And still the heat rises

In March 2018, the Law Society published its guidelines as to what it considers to be money laundering and high-risk activities. I quote


‘Independent legal professionals are key actors in the business and financial world’ it says, ‘facilitating vital transactions that underpin the UK economy. As such they have a significant role to play ensuring that their services are not used to further a criminal purpose….


Money laundering is generally defined as the process by which the proceeds of crime and the true ownership of those proceeds are changed so that the proceeds appear to come from a legitimate source.


But it is not restricted to drug running and fraud by criminal gangs, the Proceeds of Crime Act 2002 includes ‘profits and savings from relatively minor crimes, such as regulatory breaches, minor tax evasion or benefit fraud.’


There are three classic phases to money laundering: placement, layering and integration; getting the cash into the system, finding a way to obscure its source, and making wealth appear legitimate so that the criminal can enjoy it. We all know and agree that the proceeds of crime need to be identified as a first step to catching criminals, but the heavy guns are out for the ‘minor tax evasion’ as well, which won’t be placed, layered or integrated. More often than not it is simply sitting in a bank account waiting for a rainy day.


Schedule 9 of the Proceeds of Crime Act 2002, outlines the practices where vigilance is particularly high, which includes,


·      Advice about the tax affairs of another person by a practice or sole practitioner

·      Legal services involving the participation in financial or real property transactions concerning the buying and selling of real property or business entities

·      The managing of client money, securities or other assets

·      The opening or management of client money, securities, or other assets

·      The opening or management of bank, savings or securities accounts

·      The organisation of contributions necessary for the creation, operation or management of companies

·      The creation, operation or management of companies

·      The creation, operation or management of trusts, companies or similar structures


 In short, the entire private client industry needs to be on the look-out for the proceeds of crime and the savings from evading tax!
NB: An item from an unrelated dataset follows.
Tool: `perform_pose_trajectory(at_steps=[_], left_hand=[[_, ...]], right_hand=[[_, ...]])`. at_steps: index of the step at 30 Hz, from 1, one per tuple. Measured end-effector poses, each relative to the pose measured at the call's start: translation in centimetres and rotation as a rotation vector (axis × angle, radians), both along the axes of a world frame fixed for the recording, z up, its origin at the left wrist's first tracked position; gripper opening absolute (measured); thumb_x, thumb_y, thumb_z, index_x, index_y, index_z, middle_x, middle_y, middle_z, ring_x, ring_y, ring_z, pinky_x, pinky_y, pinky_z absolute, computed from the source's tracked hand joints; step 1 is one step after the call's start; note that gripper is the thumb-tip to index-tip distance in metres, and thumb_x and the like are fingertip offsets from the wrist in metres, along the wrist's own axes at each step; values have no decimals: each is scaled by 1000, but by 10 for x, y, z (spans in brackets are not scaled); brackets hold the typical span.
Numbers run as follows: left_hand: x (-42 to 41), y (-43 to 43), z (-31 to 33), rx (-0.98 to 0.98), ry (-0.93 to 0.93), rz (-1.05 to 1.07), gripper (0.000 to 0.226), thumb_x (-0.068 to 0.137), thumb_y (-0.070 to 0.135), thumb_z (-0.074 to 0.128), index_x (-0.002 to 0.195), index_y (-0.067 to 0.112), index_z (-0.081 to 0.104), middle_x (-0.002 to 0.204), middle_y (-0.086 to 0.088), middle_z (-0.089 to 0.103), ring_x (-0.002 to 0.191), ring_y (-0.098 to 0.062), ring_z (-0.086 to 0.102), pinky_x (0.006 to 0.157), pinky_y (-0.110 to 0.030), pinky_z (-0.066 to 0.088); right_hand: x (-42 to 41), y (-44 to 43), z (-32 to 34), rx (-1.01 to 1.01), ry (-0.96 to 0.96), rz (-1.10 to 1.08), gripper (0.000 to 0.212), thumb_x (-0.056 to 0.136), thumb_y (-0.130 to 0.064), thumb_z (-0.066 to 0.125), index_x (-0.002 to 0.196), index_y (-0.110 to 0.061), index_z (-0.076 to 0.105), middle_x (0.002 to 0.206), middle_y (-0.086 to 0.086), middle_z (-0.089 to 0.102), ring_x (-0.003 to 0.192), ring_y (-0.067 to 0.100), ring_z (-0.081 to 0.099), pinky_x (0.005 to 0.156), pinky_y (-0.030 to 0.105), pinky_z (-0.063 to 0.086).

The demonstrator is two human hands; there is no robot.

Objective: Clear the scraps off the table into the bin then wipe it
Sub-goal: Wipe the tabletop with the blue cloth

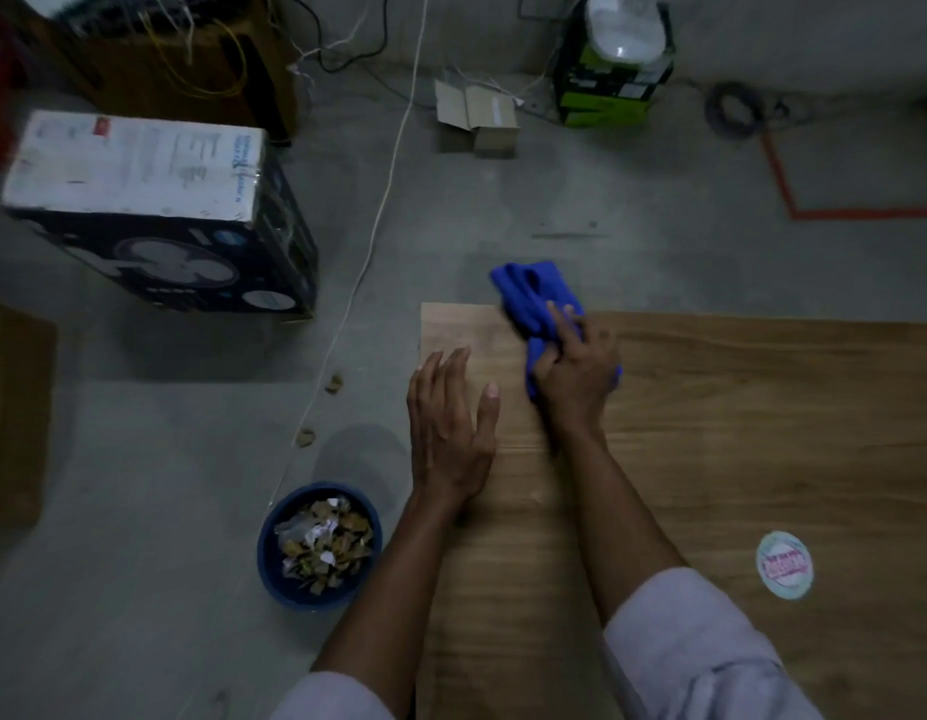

The industry is advised to take appropriate steps to identify, assess and understand the money laundering risks businesses faces and apply a risk-based approach to compliance with documented policies, controls and procedures to identify these problems.


At greatest risk are those lawyers involved in the sale/purchase of real property, creation of trusts, companies and charities, and management of trusts and companies and therefore anyone involved in this practice area must place additional controls where necessary to minimize the risk of money laundering.


In my area of expertise, I need to ask why a client wishes to set up the trust, the appropriateness of the structure, and to understand all aspects of the transaction.


But now we need to go even further.


Several decades ago I was working in a law firm and down the corridor from me was a lawyer, who I will call John, who kept himself to himself. John was rumoured to have a rich wife – which explained his lavish lifestyle. By chance a trainee, noticed that a lot of John’s clients were using an accountant in an offshore financial centre which was not used by any other partner in the firm, and asked why. It then came to light that John was working a little too closely with some of his clients, introducing them to this accountant, who would not ask too many questions for a fee paid to John, into his offshore bank account. He was, dismissed.


But as from 2017 senior management must flush out such rogue elements.


For most hard-working diligent tax and trust practitioners, clients are for the long term, we get to know their family, go to their weddings, funerals, religious ceremonies – we know who they are what they want to achieve and we do our best to keep them well within the tramlines of the law and introduce them only to professionals with the same high standards of decency. But in a large organisation not everyone has the same sense of integrity. A rogue worker looks the same as any other diligent practitioner, the only difference is that he/she is more motivated by financial reward than keeping his/her clients the right side of the law.


On 1st September 2017, the Government published guidance for companies on failure to prevent criminal facilitation of tax evasion. This now makes senior management in an organisation criminally liable for the failure to prevent an associated person facilitating the evasion by their clients of tax.


Up until 2017, prosecutors merely had to show that the senior members of the relevant body were not involved in or aware of such illegal activity. Now if they turn a blind eye, or fail to have a proper procedure in place to flush out such rogue elements they may find themselves in the dock alongside their criminal colleagues.